Songs from Women of Pan America: Selections from Florals-5 Songs for Soprano and Piano
Автор: Daylight Voice Studio
Загружено: 2022-03-07
Просмотров: 133
0:10 The Daisy: a hypnotic miniature
1:27 Flowering: a tango of betrayal
4:17 Fire-Flowers: grief and joyous rebirth
Martha Hill Duncan (b. 1955) (Canada) is a composer that Velarde has programmed regularly on recitals. After encountering Duncan’s work at the 2010 NATS National Conference, Velarde communicated with the composer and received the pieces included on this recital directly from Duncan. These pieces were originally programmed on Velarde’s 2011 doctoral degree recital, Singing in the Twenty-first Century.
Martha Hill Duncan began piano lessons at the age of eight and started experimenting with composing and improvising soon after. She was a member of the first graduating class of the Houston High School for Performing and Visual Arts, receiving a diploma in Vocal Music, and she earned a Degree in Composition from the University of Texas at Austin, with piano as her principal instrument. In 1982, Duncan moved to Canada with her husband, astrophysicist Dr. Martin Duncan. In appreciation of her adopted country, many of Duncan’s vocal and choral works are set to Canadian texts.
Duncan loves working with and writing for singers. Vocal works include Florals, written for soprano Elizabeth McDonald and Porch Songs for baritone Gregory Brookes and tenor Darrell Bryan. Her most recent art song collections with Canadian poetry are Maple Dust and other delicacies and How Will the Rain Fall?
An ongoing interest and recognition of her adopted country, Canada, has culminated in several song cycles and collections for the developing voice, including Singing in the Northland: A Celebration of Canadian Poetry in Song. Another art song collection, Summer, is set to the poetry of Linda Jacques, inspired by Jacques’ childhood on Georgian Bay.
More about Martha Hill Duncan: https://www.marthahillduncan.com/page...
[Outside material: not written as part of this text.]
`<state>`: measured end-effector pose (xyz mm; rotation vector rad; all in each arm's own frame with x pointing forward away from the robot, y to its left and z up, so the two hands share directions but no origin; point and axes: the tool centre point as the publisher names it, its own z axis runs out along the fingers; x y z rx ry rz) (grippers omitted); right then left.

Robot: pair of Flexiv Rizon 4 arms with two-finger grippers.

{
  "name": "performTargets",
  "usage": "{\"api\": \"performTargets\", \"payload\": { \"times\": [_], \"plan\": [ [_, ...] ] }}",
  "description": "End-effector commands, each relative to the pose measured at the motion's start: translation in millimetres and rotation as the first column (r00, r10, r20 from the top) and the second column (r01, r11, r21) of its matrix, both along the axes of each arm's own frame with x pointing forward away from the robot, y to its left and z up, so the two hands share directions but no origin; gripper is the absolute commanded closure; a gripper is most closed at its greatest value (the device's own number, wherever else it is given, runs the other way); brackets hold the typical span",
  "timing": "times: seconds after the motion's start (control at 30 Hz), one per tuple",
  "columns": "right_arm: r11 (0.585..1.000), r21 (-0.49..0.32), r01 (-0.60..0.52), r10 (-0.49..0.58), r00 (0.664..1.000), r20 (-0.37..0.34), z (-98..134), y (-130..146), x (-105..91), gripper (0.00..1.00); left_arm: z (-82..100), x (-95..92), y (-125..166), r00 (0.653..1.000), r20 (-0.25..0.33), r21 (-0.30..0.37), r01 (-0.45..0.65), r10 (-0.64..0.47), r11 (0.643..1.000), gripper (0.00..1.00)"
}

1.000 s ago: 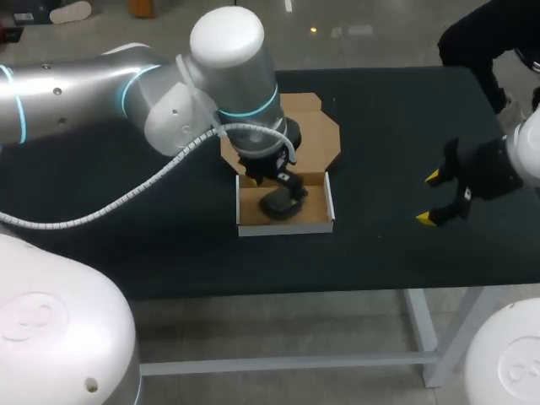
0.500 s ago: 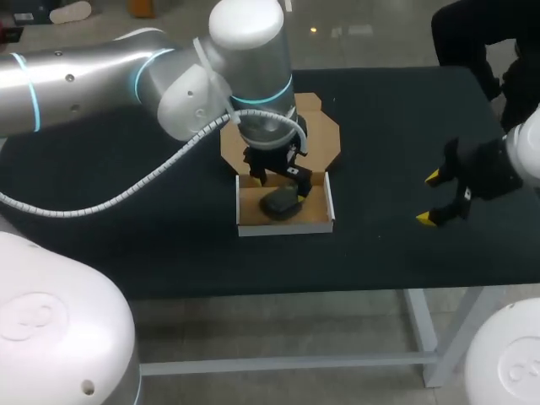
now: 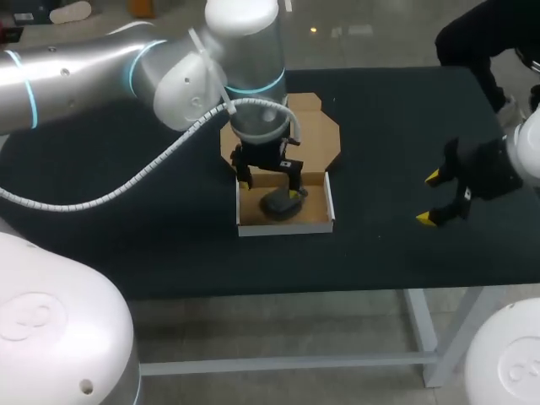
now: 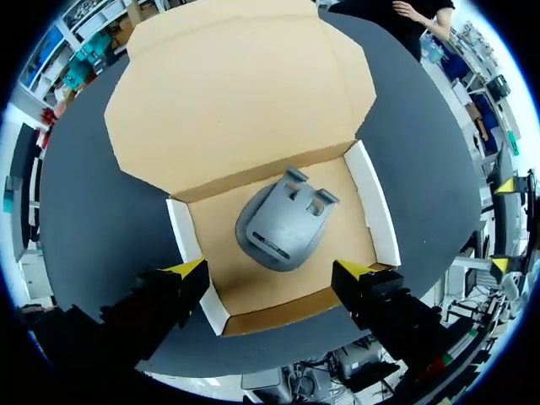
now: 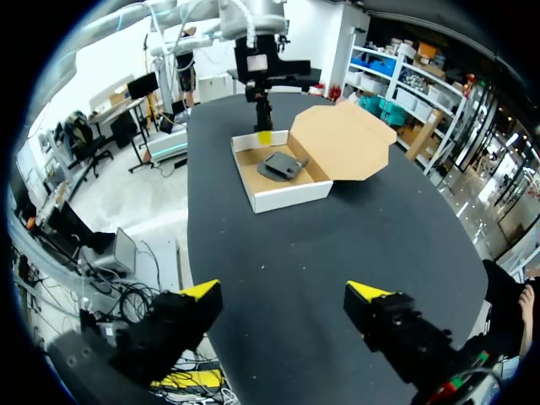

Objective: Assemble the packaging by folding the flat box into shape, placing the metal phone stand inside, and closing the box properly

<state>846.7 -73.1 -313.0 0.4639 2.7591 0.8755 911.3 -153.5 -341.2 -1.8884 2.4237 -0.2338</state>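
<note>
The box is the landmark here. Its tray stands folded, and the metal phone stand lies flat on the tray floor, about mid-tray and apart from all 4 walls. The left gripper hangs just above the tray, its fingers spread wide with nothing between them. In the left wrist view its 2 yellow tips straddle the tray's near end, 1 over each side wall, with the stand ahead of them. Behind the tray, the lid lies open and flat on the table. Well to the right of the box, the right gripper hovers over the table, also wide and empty.

The placing looks finished, so closing comes next. I would lift the left gripper straight up so that neither tip snags a side wall. Then I would take the lid at its far edge and swing it over the hinge. The right gripper could steady the tray's front wall so the light cardboard does not slide.

1 second ago the left gripper was down in the tray, on the stand. It has since risen and opened, while the stand has stayed put. The right gripper has not moved.
</note>
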Motion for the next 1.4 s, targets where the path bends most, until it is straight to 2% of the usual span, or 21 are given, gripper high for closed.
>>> {"api": "performTargets", "payload": {
  "times": [0.03, 0.1, 0.17, 0.2, 0.4, 0.9, 1.4],
  "plan": [
    [1.000, 0.004, -0.002, 0.002, 1.000, 0.000, 0, -1, -0.6, 0.00, -2.9, 0.9, -4, 0.993, -0.012, 0.013, -0.119, 0.119, 0.993, 0.00],
    [1.000, 0.004, -0.002, 0.002, 1.000, 0.000, 0, -1, -0.6, 0.00, -4.5, 0.0, -5, 0.991, -0.025, -0.007, -0.134, 0.134, 0.991, 0.00],
    [1.000, 0.004, -0.002, 0.002, 1.000, 0.000, 0, -1, -0.6, 0.00, -7.5, -1.7, -8, 0.986, -0.017, 0.005, -0.165, 0.165, 0.986, 0.00],
    [1.000, 0.004, -0.002, 0.002, 1.000, 0.000, 0, -1, -0.6, 0.00, -9.1, -2.6, -10, 0.986, -0.032, -0.004, -0.166, 0.166, 0.986, 0.00],
    [1.000, 0.004, -0.002, 0.002, 1.000, 0.000, 0, -1, -0.6, 0.00, -15.6, -7.5, -20, 0.983, -0.023, 0.001, -0.183, 0.183, 0.983, 0.00],
    [1.000, 0.004, -0.002, 0.002, 1.000, 0.000, 0, -1, -0.6, 0.00, -39.1, -18.1, -37, 0.977, -0.061, 0.009, -0.206, 0.206, 0.978, 0.00],
    [1.000, 0.004, -0.002, 0.002, 1.000, 0.000, 0, -1, -0.6, 0.00, -52.9, -33.1, -48, 0.974, -0.052, 0.061, -0.216, 0.219, 0.974, 0.00]
  ]
}}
Score source: Duncan, Martha Hill. Florals. https://www.marthahillduncan.com/prod.... Accessed December 27, 2021.
The Daisy by James Rennell Rodd
With little white leaves in the grasses,
Spread wide for the smile of the sun,
It waits till the daylight passes
And closes them one by one.
I have asked why it closed at even,
And I know what it wished to say:
There are stars all night in the heaven,
And I am the star of day.
Flowering by Carla Hartsfield
The night we parted my drink caught on fire;
news of your betrayal lit the blackness.
Before long, the whole garden exploded.
My roses were the first to go,
thorns popping and smelling like a witch-hunt.
I stood beneath the fallout,
letting the snaking cinders sting my arms.
This was catharsis to rid myself of your jealousy
to rid myself of your control.
Flowering is never predictable,
These small deaths have nothing
to do with the heart.
Fire-flowers by Emily Pauline Johnson
And only where the forest fires have sped,
Scorching relentlessly the cool north lands,
A sweet wildflower lifts its purple head,
And, like some gentle spirit sorrow-fed,
It hides the scars with almost human hands.
And only to the heart that knows of grief,
Of desolating fire, of human pain,
There comes some purifying sweet belief,
Some fellow-feeling beautiful, if brief.
And life revives, and blossoms once again.